**Work task**
Starting at the line that contains "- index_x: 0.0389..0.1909" and ending at the line that contains "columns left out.", the lines below are to be given again exactly, with nothing added.

**Collected material**
..............................
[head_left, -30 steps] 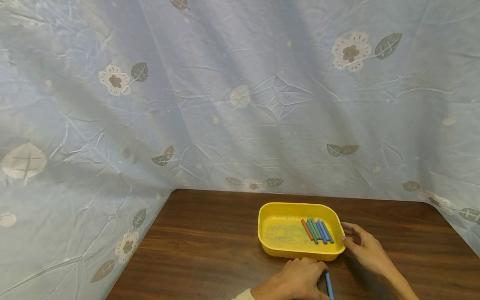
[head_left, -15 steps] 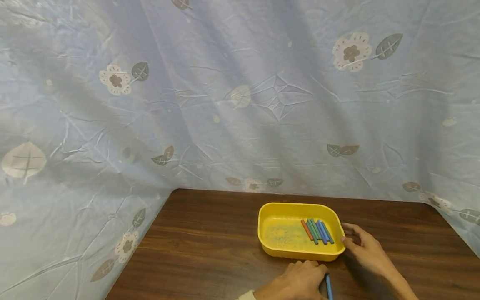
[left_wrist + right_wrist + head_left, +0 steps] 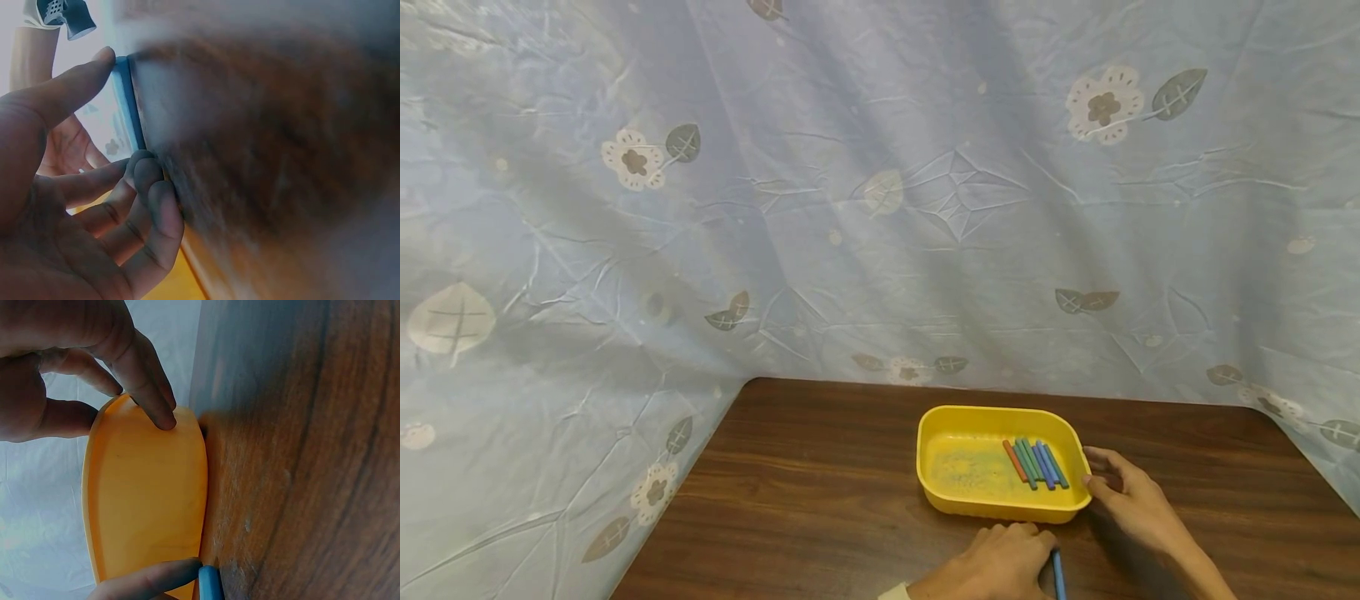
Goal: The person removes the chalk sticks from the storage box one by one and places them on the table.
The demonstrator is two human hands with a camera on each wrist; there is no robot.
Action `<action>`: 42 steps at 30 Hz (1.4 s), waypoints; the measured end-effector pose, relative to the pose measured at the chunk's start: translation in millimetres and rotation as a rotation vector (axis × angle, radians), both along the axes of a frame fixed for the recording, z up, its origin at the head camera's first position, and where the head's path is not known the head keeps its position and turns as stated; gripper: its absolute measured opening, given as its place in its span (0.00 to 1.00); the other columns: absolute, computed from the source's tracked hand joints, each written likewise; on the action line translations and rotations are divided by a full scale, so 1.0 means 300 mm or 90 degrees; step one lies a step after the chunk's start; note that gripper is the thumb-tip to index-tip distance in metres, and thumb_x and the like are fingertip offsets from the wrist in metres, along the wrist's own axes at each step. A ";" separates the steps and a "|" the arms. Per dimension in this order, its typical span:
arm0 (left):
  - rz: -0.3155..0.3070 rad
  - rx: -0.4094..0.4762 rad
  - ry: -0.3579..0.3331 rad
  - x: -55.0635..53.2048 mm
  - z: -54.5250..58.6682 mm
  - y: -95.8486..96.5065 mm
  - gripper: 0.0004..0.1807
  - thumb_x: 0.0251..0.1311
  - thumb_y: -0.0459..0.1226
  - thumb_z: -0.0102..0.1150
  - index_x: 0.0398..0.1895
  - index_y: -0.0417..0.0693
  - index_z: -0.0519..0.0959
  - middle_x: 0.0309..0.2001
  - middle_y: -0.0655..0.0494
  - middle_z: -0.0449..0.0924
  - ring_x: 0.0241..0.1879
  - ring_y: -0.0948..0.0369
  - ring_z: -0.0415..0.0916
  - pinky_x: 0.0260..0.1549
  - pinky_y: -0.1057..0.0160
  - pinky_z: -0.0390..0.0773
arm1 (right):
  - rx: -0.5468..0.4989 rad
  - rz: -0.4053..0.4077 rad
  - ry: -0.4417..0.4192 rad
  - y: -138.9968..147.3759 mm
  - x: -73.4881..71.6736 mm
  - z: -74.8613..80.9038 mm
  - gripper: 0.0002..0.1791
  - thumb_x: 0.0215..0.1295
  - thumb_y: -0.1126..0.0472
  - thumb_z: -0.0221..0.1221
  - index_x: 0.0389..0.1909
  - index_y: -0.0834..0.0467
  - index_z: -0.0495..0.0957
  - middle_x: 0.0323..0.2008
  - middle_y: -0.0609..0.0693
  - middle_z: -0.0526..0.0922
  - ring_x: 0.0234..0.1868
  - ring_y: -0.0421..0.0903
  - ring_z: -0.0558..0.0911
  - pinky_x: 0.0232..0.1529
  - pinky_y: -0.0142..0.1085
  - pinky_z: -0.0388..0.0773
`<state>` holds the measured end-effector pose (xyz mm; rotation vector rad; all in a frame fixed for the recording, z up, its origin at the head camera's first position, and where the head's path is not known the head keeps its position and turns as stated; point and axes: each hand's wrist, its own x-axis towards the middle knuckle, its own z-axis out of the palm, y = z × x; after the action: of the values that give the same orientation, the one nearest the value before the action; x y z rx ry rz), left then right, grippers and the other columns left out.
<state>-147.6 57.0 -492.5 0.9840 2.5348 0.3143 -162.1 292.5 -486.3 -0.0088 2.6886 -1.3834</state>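
A blue chalk stick (image 3: pixel 1058 575) lies on the table in front of the tray, cut off by the head view's lower edge. My left hand (image 3: pixel 1000 558) holds it; in the left wrist view the thumb meets one end of the chalk stick (image 3: pixel 129 103) and curled fingers meet the other. The yellow tray (image 3: pixel 1000 507) stands beyond that hand. At the tray's right end, my right hand (image 3: pixel 1138 504) grips it, thumb on the rim and fingers along the outer wall (image 3: pixel 147 500). Several chalk sticks, orange-red (image 3: pixel 1015 461), green and blue (image 3: pixel 1045 464), lie in the tray's right half.
The dark wooden table (image 3: pixel 797 483) extends left and right of the tray. Behind it and along the left side hangs a pale flowered cloth (image 3: pixel 955 275). Coloured smudges mark the tray's floor.
My left hand has shifted slightly toward me and to the right, with the blue chalk stick. The right hand and the tray keep their places.
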 end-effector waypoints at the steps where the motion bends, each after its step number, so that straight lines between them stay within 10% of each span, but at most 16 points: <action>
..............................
**Completed exercise**
  - index_x: 0.0389..0.1909
  - index_y: -0.0834..0.0467
  - index_z: -0.0495..0.0957
  - middle_x: 0.0323..0.2008
  - middle_y: -0.0609..0.0693
  - middle_z: -0.0526..0.0922
  - ring_x: 0.0234..0.1868
  - ring_y: -0.0421..0.0903
  - ring_z: -0.0558..0.0911
  - pinky_x: 0.0232..0.1529
  - pinky_y: -0.0142..0.1085
  - pinky_z: -0.0388..0.0773
`<state>` holds the measured end-effector pose (xyz mm; rotation vector rad; all in a frame fixed for the recording, z up, its origin at the head camera's first position, and where the head's path is not known the head keeps its position and turns as stated; point and axes: each hand's wrist, its own x-axis towards the middle knuckle, its own z-axis out of the palm, y = z × x; after the action: of the values that give the same orientation, the one nearest the value before the action; x y z rx ry rz), left then right, grippers and the other columns left out.

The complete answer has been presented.